Я пошарил по квартире еще немного, но нашел только табурет на кухня, еще прочный, но старый и какой-то просаленный, как будто его жарили вместе с картошкой. Да еще в кладовке в углу стояла одинокая, видимо, забытая при переезде, стеклянная баночка с маринованными огурцами. Живот при виде этой баночки уркнул и наотрез отказался их пробовать. Во-первых, какой-то мутноватый маринад не внушал доверия, во-вторых, горловина банки была закрыта не полиэтиленовой — до таких крышек явно в здешнем мире еще далеко — но даже не жестяной[7] или там стеклянной крышкой[8]. Хотя жестяные крышки здесь точно есть, я в магазине видел. Но эти огурцы явно были домашнего производства, и горловина банки была обмотана коричневой плотной бумагой и перевязана веревочным шпагатом[9]. Стерильность этого поделия вызывала большое сомнение.

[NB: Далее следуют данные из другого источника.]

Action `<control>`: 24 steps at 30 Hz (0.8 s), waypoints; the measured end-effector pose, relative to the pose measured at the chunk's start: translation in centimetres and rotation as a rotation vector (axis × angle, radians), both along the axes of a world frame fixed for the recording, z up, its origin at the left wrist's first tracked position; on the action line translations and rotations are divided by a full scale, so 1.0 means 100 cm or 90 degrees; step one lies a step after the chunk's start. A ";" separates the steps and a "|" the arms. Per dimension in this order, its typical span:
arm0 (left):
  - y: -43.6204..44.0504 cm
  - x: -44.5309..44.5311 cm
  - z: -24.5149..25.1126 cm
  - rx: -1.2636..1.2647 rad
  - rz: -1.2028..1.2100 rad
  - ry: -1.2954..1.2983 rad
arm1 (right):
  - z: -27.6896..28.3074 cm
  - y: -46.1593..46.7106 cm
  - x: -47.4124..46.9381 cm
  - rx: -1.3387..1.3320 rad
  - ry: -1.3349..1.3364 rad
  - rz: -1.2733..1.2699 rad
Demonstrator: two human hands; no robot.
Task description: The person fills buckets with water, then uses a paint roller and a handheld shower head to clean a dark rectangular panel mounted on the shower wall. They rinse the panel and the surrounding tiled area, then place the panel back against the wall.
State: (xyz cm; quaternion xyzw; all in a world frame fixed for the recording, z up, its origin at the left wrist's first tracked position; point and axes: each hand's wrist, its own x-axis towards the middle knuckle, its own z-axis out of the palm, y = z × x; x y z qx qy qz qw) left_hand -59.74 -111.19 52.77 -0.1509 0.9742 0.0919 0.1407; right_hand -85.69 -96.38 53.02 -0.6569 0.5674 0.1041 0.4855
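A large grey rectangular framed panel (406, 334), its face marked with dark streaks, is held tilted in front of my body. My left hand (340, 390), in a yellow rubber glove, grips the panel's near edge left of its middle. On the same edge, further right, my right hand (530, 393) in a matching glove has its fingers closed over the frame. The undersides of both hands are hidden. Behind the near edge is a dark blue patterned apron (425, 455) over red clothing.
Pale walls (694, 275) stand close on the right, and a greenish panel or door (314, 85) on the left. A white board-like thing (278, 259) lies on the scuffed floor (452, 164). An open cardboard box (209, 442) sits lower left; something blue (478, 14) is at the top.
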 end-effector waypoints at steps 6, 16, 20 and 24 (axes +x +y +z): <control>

Нет, если бы меня угостили хозяева — съел бы и не задумался, но так… Сколько она тут стоит и кто в ней завелся, кроме огурцов? Не-не-не, спасибо.
Я с сомнением нюхнул бумагу. Она пахла маринованными огурцами и почему-то водкой[10].
Нет, все же нет.
Спасибо этому дому — я крутанул в пальцах вилку — пойдем…
Так, это еще кто?
За дверью явственно слышались голоса.
Детские.
Кто это тут на моих коронных землях?[11] Вернее сказать, в доме, который я уже считал своей безраздельной собственностью и источником всевозможного лута[12].
[1] Словоерс — приставка «-с», в 19 веке означавшая уважительное отношение к собеседнику (и писавшаяся двумя буквами «-съ», которые в дореволюционном алфавите, собственно и назывались «слово» и «ер»). Видимо, на героя повлияло то, что он собирается прочитать книгу дореволюционного писателя.
[2] Первые строки комедии Грибоедова «Горе от ума»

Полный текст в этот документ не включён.